創業は次原氏が高校2年生の時。PR会社で働いていたお母さまが独立開業するにあたって、同級生の親友(現・ヴァイスプレジデント)と共に創業に参加されました。ところが、創立から数年後、お母さまは香港に居を移し、まだ軌道に乗らない会社を20歳そこそこで受け継ぐことになりました。
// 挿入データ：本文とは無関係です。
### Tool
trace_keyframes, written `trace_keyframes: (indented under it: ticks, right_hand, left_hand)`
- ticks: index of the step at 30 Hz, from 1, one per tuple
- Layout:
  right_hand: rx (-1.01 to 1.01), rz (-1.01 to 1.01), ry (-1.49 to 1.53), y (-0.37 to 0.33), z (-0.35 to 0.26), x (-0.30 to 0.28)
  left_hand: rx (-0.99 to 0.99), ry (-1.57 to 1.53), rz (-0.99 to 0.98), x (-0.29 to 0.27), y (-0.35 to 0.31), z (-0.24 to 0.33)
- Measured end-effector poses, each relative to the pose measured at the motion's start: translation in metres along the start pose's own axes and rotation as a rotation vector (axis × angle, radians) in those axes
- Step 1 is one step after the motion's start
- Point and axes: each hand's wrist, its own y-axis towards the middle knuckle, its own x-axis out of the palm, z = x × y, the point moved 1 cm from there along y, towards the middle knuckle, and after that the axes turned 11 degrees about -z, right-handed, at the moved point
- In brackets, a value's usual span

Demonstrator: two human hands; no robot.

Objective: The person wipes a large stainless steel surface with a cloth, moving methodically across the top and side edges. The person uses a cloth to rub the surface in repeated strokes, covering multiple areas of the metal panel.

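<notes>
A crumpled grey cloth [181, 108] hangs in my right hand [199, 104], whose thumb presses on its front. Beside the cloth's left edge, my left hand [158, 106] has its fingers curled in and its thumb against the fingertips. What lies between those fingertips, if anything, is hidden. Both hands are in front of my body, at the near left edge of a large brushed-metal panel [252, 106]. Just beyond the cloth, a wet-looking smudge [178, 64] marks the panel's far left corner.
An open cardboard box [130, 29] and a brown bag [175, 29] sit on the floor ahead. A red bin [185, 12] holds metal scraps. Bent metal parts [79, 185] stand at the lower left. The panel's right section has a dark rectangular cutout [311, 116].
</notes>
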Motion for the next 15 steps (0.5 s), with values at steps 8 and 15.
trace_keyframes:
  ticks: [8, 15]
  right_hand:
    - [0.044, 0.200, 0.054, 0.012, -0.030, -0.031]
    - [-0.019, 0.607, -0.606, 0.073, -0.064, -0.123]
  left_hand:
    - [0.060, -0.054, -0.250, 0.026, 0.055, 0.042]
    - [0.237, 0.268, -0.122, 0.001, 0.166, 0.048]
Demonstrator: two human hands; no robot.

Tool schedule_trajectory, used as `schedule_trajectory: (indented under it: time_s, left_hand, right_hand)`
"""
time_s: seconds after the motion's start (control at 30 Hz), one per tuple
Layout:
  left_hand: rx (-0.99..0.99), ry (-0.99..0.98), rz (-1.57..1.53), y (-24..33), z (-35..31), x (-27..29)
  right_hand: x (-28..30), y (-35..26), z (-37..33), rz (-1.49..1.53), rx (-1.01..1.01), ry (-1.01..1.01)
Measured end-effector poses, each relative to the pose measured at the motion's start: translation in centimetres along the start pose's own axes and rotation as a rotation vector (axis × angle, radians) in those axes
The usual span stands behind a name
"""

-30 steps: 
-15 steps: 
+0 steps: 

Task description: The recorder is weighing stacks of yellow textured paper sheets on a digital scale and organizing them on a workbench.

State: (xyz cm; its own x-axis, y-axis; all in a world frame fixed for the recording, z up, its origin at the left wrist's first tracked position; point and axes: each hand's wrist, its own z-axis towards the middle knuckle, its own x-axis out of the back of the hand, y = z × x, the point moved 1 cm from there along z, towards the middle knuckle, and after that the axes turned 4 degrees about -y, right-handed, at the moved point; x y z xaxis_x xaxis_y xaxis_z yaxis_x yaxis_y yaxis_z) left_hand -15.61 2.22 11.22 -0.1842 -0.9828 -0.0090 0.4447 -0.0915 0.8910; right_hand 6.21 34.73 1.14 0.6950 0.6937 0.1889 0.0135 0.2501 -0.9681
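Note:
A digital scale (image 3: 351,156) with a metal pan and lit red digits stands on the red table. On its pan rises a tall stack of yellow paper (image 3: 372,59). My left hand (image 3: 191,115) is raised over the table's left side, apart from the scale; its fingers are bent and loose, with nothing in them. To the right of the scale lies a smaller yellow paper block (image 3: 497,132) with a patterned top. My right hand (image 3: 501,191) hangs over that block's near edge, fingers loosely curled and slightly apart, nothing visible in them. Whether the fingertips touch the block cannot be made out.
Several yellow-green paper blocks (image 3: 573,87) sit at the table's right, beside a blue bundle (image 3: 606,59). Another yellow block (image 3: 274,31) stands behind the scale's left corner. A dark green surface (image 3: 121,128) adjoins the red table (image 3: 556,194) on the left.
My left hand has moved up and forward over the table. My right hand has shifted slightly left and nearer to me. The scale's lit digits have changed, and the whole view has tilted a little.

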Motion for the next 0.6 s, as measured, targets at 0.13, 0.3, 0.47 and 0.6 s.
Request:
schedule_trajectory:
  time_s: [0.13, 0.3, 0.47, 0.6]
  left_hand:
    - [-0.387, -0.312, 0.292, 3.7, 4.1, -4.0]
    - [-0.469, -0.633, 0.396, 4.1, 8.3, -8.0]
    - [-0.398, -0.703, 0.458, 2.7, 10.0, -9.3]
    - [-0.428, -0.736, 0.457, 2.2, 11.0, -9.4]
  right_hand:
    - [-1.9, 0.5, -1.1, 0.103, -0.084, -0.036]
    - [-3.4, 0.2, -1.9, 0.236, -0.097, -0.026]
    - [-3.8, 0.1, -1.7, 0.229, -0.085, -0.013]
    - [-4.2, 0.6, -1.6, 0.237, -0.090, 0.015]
当初は会社としての知名度もなく、クライアントも小規模で低予算でしたが、次原氏自身は世の中に参画することがうれしく、「気合と根性」で目の前のことをひとつひとつこなしているうちに会社が成長していった――と振り返られました。

「伝える」メカニズムを会得した転機

次原氏31990年、次原氏は『吹きこぼれない鍋の蓋』をPRしてほしいという依頼を受けました。クライアントは、その商品に命運をかけた小さな会社。懸命にリリースを書き、各メディアに持ち込みましたが、相手にされなかったそうです。そんな時、大型ホームセンターでプライベートの買い物中に、「キッチンの便利グッズ」として様々な商品が販売されている事に気づき、ひとつの商材ではニュースにならなくてもアイディア商品全体を提案してはどうか、との着想を得ます。約1万円で10アイテムほどの「面白グッズ」を買い、まとめてメディアに再アプローチしたところ反響は上々で、女性誌では商材(鍋の蓋)を中心に、特集記事を組んでもらうことにも成功。この記事は情報番組でも取り上げられました。これが、低予算でも切り口次第では効果的に世の中に出すことが可能だと学んだ、最初の経験だと話されます。

 

市場のないところに市場を作る

 PR会社は広告代理店のように直接広告を打って伝えるのではく、メディアを介して伝えてもらう作業のため、どうすればニュースとして取り上げてもらえるかを考え、メディアが「伝えたくなるもの」を提供することが必要です。次原氏は様々なクライアントと、PRを通じて、人、商品、物事に付加価値を与える業務を展開されました。差し替え画像SSU

 長年取り組まれてきたスポーツビジネスの端緒は、当時は競技としても知名度の低かったトライアスロンの宮塚英也選手。やがてサッカーの前園真聖選手のマネジメント、中田英寿選手のエージェントとなりましたが、スポーツ選手の利用価値はコマーシャルだけではないという直感から、スポーツの実力はもちろん、付加価値で選手たちをPRすることに努めました。また、ポジティブなPRのみならず、リスク管理、危機管理対応にも真摯に取り組まれています。

さらに、2008年にはオーストラリアのレストランター「ビル・グレンジャー」に注目し、「bills」を日本にオープン。「世界一の朝食」とのキャッチコピーで、朝食文化を広め、現在は全国に5店舗を展開するビジネスに成長させました。また、追従する競合店も合わせて紹介する戦略により、パンケーキブームも起こりました。飲食店経営にも乗り出されましたが、あくまでPRの延長線だと仰います。

 

株式上場を果たし、次のステージへ

 2006年、中田英寿選手の現役引退によって会社がひとつの節目を迎えたことが、2008年の上場のきっかけだそうです。これまでの事業を振り返り、取りこぼしてきた、より大きなビジネスチャンスをものにしたい。受注型ではないビジネスモデルを実現するために、株式市場において資金を調達する手段を選びました。上場は、企業価値向上のステップと捉えていると語られました。

会社とは人生のステージであって、仕事は自分が生きてきた中で培った価値観の表現。会社という場で社員それぞれが自分の舞台を演じ、いつか振り返った時に、会社での仕事も含めて楽しい人生だったと思える、そんな会社を理想の会社とし、そうした社員をどれだけ輩出できたかが「いい経営者」の基準だと考えている、と話されました。